▽

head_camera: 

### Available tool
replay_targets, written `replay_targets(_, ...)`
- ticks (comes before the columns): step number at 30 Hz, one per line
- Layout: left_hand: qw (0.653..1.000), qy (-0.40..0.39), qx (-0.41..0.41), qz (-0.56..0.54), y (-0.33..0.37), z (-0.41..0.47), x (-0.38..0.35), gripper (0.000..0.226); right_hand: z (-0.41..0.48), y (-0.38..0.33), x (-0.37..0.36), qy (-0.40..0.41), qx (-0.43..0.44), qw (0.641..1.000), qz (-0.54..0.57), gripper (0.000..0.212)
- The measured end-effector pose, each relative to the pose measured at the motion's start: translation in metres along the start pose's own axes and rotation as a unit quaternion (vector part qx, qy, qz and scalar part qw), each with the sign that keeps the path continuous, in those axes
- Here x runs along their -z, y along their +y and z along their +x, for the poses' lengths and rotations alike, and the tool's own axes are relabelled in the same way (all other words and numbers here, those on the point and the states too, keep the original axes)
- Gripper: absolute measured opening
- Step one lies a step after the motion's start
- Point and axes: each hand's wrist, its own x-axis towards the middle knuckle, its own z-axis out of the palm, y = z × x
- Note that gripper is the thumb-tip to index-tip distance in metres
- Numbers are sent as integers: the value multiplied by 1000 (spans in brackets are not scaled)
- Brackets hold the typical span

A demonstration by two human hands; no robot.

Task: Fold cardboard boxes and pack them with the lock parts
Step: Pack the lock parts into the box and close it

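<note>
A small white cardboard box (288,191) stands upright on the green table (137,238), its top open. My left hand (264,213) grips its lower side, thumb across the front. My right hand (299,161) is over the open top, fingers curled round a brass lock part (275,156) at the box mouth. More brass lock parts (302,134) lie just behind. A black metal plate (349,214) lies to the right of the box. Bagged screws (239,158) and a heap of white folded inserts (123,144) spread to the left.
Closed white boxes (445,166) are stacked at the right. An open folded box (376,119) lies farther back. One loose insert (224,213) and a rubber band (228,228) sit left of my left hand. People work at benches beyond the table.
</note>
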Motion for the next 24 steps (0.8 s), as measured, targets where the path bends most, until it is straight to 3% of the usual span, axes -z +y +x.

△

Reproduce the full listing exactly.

head_camera: 

### Available tool
replay_targets, written `replay_targets(_, ...)`
- ticks (comes before the columns): step number at 30 Hz, one per line
- Layout: left_hand: qw (0.653..1.000), qy (-0.40..0.39), qx (-0.41..0.41), qz (-0.56..0.54), y (-0.33..0.37), z (-0.41..0.47), x (-0.38..0.35), gripper (0.000..0.226); right_hand: z (-0.41..0.48), y (-0.38..0.33), x (-0.37..0.36), qy (-0.40..0.41), qx (-0.43..0.44), qw (0.641..1.000), qz (-0.54..0.57), gripper (0.000..0.212)
- The measured end-effector pose, each relative to the pose measured at the motion's start: translation in metres along the start pose's own axes and rotation as a unit quaternion (vector part qx, qy, qz and scalar part qw), each with the sign that keeps the path continuous, in those axes
- Here x runs along their -z, y along their +y and z along their +x, for the poses' lengths and rotations alike, and the tool's own axes are relabelled in the same way (all other words and numbers here, those on the point and the states too, keep the original axes)
- Gripper: absolute measured opening
- Step one lies a step after the motion's start
- Point and axes: each hand's wrist, its own x-axis towards the middle knuckle, its own z-axis out of the palm, y = z × x
- Note that gripper is the thumb-tip to index-tip distance in metres
- Numbers are sent as integers: the value multiplied by 1000 (spans in brackets are not scaled)
- Brackets hold the typical span

A demonstration by two human hands; no robot.

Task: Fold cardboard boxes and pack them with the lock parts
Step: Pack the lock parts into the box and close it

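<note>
A small white cardboard box (288,191) stands upright on the green table (137,238), its top open. My left hand (264,213) grips its lower side, thumb across the front. My right hand (299,161) is over the open top, fingers curled round a brass lock part (275,156) at the box mouth. More brass lock parts (302,134) lie just behind. A black metal plate (349,214) lies to the right of the box. Bagged screws (239,158) and a heap of white folded inserts (123,144) spread to the left.
Closed white boxes (445,166) are stacked at the right. An open folded box (376,119) lies farther back. One loose insert (224,213) and a rubber band (228,228) sit left of my left hand. People work at benches beyond the table.
</note>
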Motion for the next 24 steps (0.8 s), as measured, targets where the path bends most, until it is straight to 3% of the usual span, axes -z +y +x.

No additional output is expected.